Surveying the New Hampshire polls: 5 new surveys today only

The Iowa results are starting to sink in voter consciousness at this point, and the tracking polls are now nearly all taken post-Iowa (though not entirely, as we will see). Four new polls out today have good news for Barack Obama, though Clinton is far from out of the race; and on the GOP side, things are looking to tighten up again in Romney's favor. Naturally, all of these polls released throughout the day were taken prior to yesterday's debates, so any effect those might have had are obviously not incorporated here.

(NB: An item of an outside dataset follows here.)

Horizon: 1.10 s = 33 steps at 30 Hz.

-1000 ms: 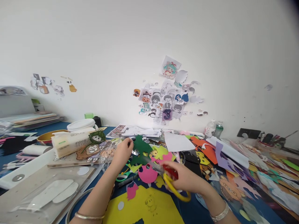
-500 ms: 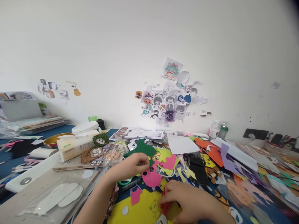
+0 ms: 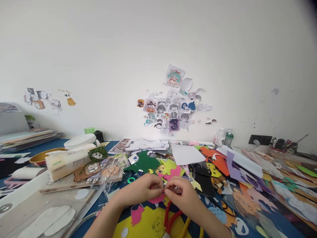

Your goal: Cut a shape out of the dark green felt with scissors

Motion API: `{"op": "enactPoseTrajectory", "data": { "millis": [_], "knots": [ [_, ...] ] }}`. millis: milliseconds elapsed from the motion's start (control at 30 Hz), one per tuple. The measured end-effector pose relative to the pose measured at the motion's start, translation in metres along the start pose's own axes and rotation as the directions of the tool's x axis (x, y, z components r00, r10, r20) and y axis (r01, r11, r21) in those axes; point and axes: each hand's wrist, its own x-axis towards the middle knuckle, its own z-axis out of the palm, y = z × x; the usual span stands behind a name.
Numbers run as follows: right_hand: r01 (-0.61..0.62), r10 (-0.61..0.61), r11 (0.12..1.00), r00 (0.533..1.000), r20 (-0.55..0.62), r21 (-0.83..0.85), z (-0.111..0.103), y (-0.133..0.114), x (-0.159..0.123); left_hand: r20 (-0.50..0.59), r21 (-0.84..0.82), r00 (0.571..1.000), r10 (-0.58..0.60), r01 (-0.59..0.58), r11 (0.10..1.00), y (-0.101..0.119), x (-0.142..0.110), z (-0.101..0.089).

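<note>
- I see a tiny dark piece (image 3: 163, 190) at the fingertips of my left hand (image 3: 147, 189) and right hand (image 3: 184, 195), too small to identify.
- Pink paper cutout (image 3: 156, 199), partly hidden beneath them.
- Red and yellow looped handles (image 3: 172, 219), over a flat yellow paper sheet (image 3: 146, 226).

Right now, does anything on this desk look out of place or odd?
Mostly clutter: the tissue pack sits askew at the board's edge, and the white sheet lies crooked among the heaped paper scraps. I see no spill or clear damage.

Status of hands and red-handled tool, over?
Left hand, right hand close together, fingers pinched. Red-handled tool on yellow paper, unheld. Paper scraps around.
</note>
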Motion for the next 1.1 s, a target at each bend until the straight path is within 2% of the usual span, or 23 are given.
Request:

Let's start with the poll of polls, the CNN/WMUR/UNH survey. And it exemplifies more than anything just how wounded Clinton is right now:

  • Yesterday, CNN/WMUR had Clinton and Obama tied at 33%. 24 hours later and a new round of interviews later, Obama is up 39% to 29%, with Edwards at 16% (all polls suggest Clinton is losing no ground to Edwards, which has got to reassure her). That is some major movement, as the pollsters are adding that Obama is gaining three points a day -- numbers that are confirmed by the other polls listed below.
  • Among Republicans, McCain is at 32% and Romney at 26% in Huckabee at 14% and Giuliani at 11%. The only movement is between Huck and Rudy who have inverted their position.
Second, we have Zogby's tracking poll. It is a four-day survey so at this point only 50% has been taken post-Iowa, but the trendlines are clear:

  • Among Democrats, Clinton is only ahead 31% to 30% today, with Edwards at 20%. There was a 4% gap yesterday and a 6% gap two days ago. Zogby adds that there is very clear movement in Obama's favor, so expect Barack to take the lead here tomorrow.
  • But the Republican race has Iowa's second-place, Mitt Romney, take the lead for the first time by a tiny 32% to 31%. Huckabee is at 12% and Giuliani at 7%.
Next is the Suffolk tracking which is a two-day poll so this is the first time all the sample was tested post-Iowa. And Clinton's lead has entirely melted -- but it is still there:

  • Clinton is up 35% to 33% to Edwards's 14%. Yesterday, she had a 7% lead -- and it was 17% three days ago, a huge decline but it is remarkable that she maintains herself ahead. Suffolk is consistently showing Clinton a few points better than her average in other polls, by the way. Do they have another methodology for tracking independents?
  • In the GOP race, Mitt Romney is still up 30% to 27% with Giuliani at 10%, Ron Paul at 9% and Mike Huckabee at 7%.
Continuing our survey, here is the Rasmussen survey which is also a two-day poll. I believe Rasmussen had only one-day numbers yesterday so he just added a new sample to yesterday's results:

  • Barack Obama is ahead by 12%, 39% to 27% with Edwards at 18%. Yesterday, Obama was up 10% which means his bounce got bigger on Saturday.
  • Among Republicans, the race has tightened from a 4% McCain lead to a 2% McCain lead, 32% to 30% (which means Romney had a good day Saturday, which appears to conform to all other polls out there). Huckabee and Paul were tied at 11% with Giuliani at 9%.
And last and perhaps least for once we have the Mason-Dixon/MSNBC numbers that were taken January 2nd to January 4th, which means that a significant portion of the results are way pre-Iowa at this point. So treat the numbers accordingly, as Clinton is slightly ahead 33% to 31% but the pollsters are saying that Obama got an 8-point lead in the last day of polling alone. Given how small that sample is by itself, that information is not very useful. And among Republicans, it's McCain ahead 32% to 24%. Given that the tracking polls have shown a Romney comeback since Thursday, take those numbers with a grain of salt as well.